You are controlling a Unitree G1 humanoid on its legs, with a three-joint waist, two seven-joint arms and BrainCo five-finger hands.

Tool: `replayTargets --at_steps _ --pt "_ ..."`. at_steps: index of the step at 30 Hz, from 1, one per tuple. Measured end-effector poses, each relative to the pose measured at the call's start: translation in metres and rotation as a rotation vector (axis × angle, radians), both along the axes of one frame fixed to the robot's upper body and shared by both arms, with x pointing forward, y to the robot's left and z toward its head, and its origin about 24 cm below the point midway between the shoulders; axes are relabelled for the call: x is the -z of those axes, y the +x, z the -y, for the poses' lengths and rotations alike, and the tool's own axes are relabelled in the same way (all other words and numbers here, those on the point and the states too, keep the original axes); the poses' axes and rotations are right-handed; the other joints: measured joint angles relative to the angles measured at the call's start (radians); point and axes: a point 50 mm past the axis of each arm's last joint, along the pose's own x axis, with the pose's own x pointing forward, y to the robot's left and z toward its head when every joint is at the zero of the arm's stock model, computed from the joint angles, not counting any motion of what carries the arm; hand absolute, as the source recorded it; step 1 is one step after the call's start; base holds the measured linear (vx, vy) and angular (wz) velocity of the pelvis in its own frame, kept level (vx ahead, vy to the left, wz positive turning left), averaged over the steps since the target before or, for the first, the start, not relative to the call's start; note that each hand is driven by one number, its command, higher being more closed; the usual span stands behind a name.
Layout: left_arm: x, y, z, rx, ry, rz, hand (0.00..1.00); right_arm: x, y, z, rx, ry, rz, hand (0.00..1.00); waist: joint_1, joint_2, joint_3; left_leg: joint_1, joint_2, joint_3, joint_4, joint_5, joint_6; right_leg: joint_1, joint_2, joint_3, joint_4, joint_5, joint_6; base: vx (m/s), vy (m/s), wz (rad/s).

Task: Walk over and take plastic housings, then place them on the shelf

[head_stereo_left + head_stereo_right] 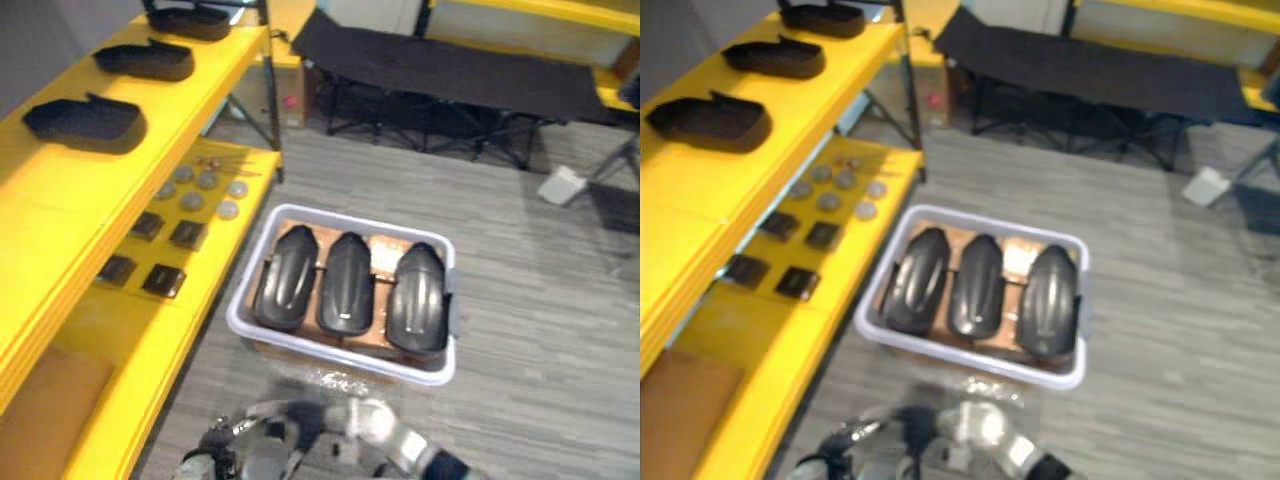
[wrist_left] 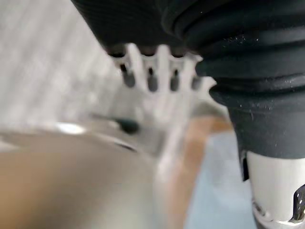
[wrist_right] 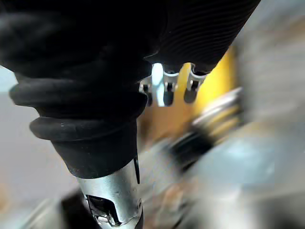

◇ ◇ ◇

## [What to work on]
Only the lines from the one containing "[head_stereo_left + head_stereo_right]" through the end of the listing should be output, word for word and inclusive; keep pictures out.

## [Task result]
[head_stereo_left + head_stereo_right] 
[wrist_left] 
[wrist_right] 

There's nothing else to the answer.